Godzhello E A, Gallinger Iu I, Khrustaleva M V, Evdokimova E V, Khodakovskaia Iu A
Khirurgiia (Mosk). 2013(2):97-104.
Authors analyze their 25-year experience of endoscopic treatment of benign cicatrical strictures of esophagus and esophageal anastomotic strictures. Special attention is paid to technical aspects of bouginage of critical (diameter up to 2 mm) and substantial (3-5 mm of esophagus lumen) esophageal strictures. The advantages of the bouginage in comparison with balloon dilatation are substantiated. Basic principles of jatrogeny prevention are formulated, together with demonstration of complications, caused by too long stenting of the esophagus.

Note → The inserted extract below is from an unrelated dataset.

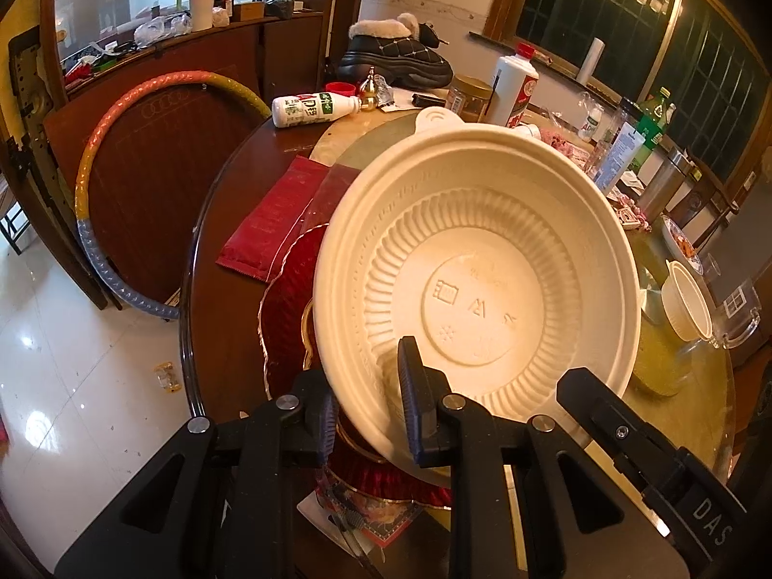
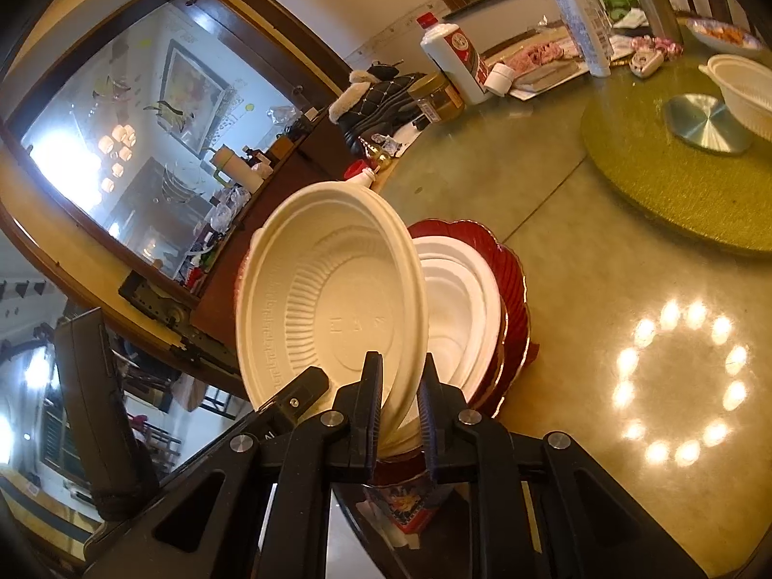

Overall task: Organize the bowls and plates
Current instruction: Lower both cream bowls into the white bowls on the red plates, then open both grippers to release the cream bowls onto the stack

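In the left wrist view, a hoop [image 1: 103, 202] leaned at the left of the frame, beside the dark round desk [image 1: 227, 183]. A red pouch [image 1: 275, 222] lay left of centre. The cream bowl [image 1: 475, 280] filled the middle, tilted up on edge with its embossed bottom toward the camera. The left tool [image 1: 369, 415] was clamped on the bowl's lower rim, one pad outside and one inside. The right tool's body showed at the lower right of that frame. A small cream cup [image 1: 687, 304] sat at the far right.

In the right wrist view, the bowl [image 2: 328, 304] stood left of centre, held above a white bowl [image 2: 458, 309] nested in a stack of red plates [image 2: 514, 289]. The right tool [image 2: 400, 410] straddled the bowl's near rim with its pads close together. The left pad looked to be against the rim, while a thin gap seemed to show on the right, so the hold looked light. Another cream bowl [image 2: 745, 91] rested on the gold turntable [image 2: 675, 183] at the upper right.

The risk, as I judged it, lay in the steep tilt. With only rim grips, a loose right pad could let the bowl swing or slip from the left tool. It might then drop askew onto the white bowl, knock the stack, or roll toward the desk edge near the lower frame.
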`<state>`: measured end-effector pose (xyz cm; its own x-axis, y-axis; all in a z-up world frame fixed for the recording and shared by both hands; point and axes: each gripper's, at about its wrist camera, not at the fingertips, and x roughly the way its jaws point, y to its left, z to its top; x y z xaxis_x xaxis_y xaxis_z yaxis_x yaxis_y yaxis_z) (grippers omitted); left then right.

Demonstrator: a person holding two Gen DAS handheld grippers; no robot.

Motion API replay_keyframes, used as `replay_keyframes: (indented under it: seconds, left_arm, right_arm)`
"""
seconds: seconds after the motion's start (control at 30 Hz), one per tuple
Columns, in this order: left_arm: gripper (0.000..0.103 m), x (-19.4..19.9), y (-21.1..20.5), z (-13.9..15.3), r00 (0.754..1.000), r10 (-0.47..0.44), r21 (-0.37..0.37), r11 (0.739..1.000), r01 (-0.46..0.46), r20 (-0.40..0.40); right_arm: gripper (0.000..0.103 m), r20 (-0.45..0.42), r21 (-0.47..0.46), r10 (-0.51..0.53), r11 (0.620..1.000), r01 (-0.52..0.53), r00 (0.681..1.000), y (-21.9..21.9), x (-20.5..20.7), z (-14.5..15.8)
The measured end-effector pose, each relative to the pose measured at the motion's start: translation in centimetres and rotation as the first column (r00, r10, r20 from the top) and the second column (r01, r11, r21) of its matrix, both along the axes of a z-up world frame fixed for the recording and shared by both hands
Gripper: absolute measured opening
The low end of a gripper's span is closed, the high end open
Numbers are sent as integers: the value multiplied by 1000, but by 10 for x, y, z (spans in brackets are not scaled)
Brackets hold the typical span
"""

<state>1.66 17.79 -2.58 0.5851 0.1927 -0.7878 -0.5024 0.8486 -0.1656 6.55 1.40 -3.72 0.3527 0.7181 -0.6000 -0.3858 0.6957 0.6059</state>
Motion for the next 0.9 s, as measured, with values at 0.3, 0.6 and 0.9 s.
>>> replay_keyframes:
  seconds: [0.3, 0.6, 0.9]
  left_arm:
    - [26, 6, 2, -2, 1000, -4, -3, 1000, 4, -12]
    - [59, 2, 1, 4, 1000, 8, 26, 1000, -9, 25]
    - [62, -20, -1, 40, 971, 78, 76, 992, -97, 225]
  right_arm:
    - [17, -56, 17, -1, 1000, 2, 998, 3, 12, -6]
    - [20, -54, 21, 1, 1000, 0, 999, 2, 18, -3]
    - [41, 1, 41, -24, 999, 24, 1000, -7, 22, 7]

The important role of planned sustaining bouginage for restenosis prevention is marked. Treatment tactics by excessive long esophagus strictures is defined.
作者分析了他们25年来内镜治疗食管良性瘢痕性狭窄和食管吻合口狭窄的经验。特别关注了食管临界性(直径达2毫米)和实质性(食管腔3至5毫米)狭窄的探条扩张技术方面。证实了探条扩张相对于球囊扩张的优势。阐述了预防医源性损伤的基本原则,并展示了因食管支架置入时间过长而导致的并发症。强调了计划性维持探条扩张在预防再狭窄方面的重要作用。明确了过长食管狭窄的治疗策略。